The Paradox of Peace – Nicholas Smith
Over the couple of weeks there have been plenty of military metaphors flying around, on both sides of the Channel and either side of the Atlantic, with Presidents Macron and Trump along with Boris Johnson all talking about the war with Corona virus and the need to work together to defeat this invisible enemy.
Much of the work we do as consultants can be seen as true peacetime work, such as helping families with positive and pro-active family business governance and succession planning projects. However for the greater part we are working with families in conflict. Not the tensions that are an inevitable consequence of the complexities of family business life, those that can be diagnosed, triaged and treated through the application of good governance processes. Rather everyday examples of the sort of mental health damaging, family business threatening conflict of the sort described by former IFB Director General Grant Gordon and Nigel Nicholson as afflicting high profile family business in their book Family Wars.
Whilst our clients dealing with such conflict also faced external challenges in ‘peacetime’, preparing for Brexit etc., these challenges were relative hiccups compared to the events of last few weeks, such as the closure of significant export markets, with attendant cash flow difficulties. The most significant challenges they faced could be truly described as internal and stemming from family dynamics. It might be assumed that against this background that family firms like this will inevitably be casualties in the war against Coranavirus.
Not necessarily. Over the last week we have seen signs of a quite remarkable transformation. Paradoxically, when faced with an existential crisis for their family company, working directors previously at loggerheads have begun to collaborate and communicate to an unexpected degree.
How has this happened? Obviously we would like to claim a victory for the consultancy process. However whilst green shoots of communication have been appearing over the last few months these have grown considerably over the last weeks.
Can we point to a watershed moment? No, there simply seems to have been a realisation on the part of the clients that, as they put the position, ‘we are in this together and have to get on with it’.
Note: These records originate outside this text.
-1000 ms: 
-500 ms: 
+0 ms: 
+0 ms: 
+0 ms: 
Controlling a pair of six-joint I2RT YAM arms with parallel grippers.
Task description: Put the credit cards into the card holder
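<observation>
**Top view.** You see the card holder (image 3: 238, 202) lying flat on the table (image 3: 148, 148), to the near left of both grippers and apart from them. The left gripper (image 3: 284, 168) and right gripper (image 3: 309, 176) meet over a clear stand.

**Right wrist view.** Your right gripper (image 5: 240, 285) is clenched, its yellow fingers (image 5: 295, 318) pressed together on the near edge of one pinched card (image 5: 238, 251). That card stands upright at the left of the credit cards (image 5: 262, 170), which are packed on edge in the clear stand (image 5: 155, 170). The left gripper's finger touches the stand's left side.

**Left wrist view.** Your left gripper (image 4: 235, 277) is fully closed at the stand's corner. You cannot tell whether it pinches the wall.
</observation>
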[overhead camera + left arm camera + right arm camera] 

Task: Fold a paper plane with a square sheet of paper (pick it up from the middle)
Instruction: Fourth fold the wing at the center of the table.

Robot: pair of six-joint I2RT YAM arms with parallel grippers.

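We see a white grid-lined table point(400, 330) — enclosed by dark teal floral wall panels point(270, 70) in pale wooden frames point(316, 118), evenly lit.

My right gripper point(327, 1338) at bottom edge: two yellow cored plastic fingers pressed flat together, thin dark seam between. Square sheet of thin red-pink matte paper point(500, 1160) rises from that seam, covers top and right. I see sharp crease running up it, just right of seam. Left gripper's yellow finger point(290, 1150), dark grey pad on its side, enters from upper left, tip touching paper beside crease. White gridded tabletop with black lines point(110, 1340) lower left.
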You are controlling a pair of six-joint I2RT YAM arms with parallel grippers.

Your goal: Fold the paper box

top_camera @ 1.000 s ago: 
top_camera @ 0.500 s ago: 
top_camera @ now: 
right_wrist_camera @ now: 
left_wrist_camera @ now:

Is there a deeper explanation? Possibly. There is much debate as to whether business families should take a ‘business first’ approach, concentrating on the profitability and financial stability of their family business, on the basis that without this there is no prospect of looking after the family. Advocates of the alternative ‘family first’ approach argue that the long term survival of a family business requires investment in looking after the business family and the wider stakeholder in the family business concerned. In academic jargon generating socio-emotional wealth, rather than financial returns.
Other academics argue that business first and family first are fluid rather than fixed concepts and that, in a hostile economic environment, business families are likely to batten down the hatches and switch to a business first approach to ensure the survival of their family firm.
We are not aware of a mirror image concept for socio-economic wealth for those business families that seem to invest their energies in destructive conflict. Perhaps psychological emotional deficit will do. Arguably what we have identified above results from a conscious or sub-conscious decision on the family directors to invest this negative energy more positively in working for the survival of their family business. In other words moving from a family (conflict) first to a business first approach.
Can we point to similar situations in the past? Certainly there are parallels with other clients around 2008, at the time of the banking crisis.
Assuming that our clients do indeed survive the war against Coranavirus (and we believe that there is every prospect that they will do so), will we witness a permanent change in family dynamics? The term ‘peace dividend’ was coined following the end of the Cold War to account for public spending no longer required for defence budgets. The challenge for family businesses of the profile described here is to make best use, during times of peace, of their Coronavirus war dividend: the improvements in their communication and inter-personal dynamics.
Is there some magic formula or approach that all business families can adopt to achieve a similar state of focus? If only. Whilst a lot has been written about good communication and conflict management, the basis of our consultancy approach is to work with clients to help them identify an appropriate solution for their unique family business situation.
But to put it no higher it can do no harm for business families to pause and reflect on their own priorities at this time.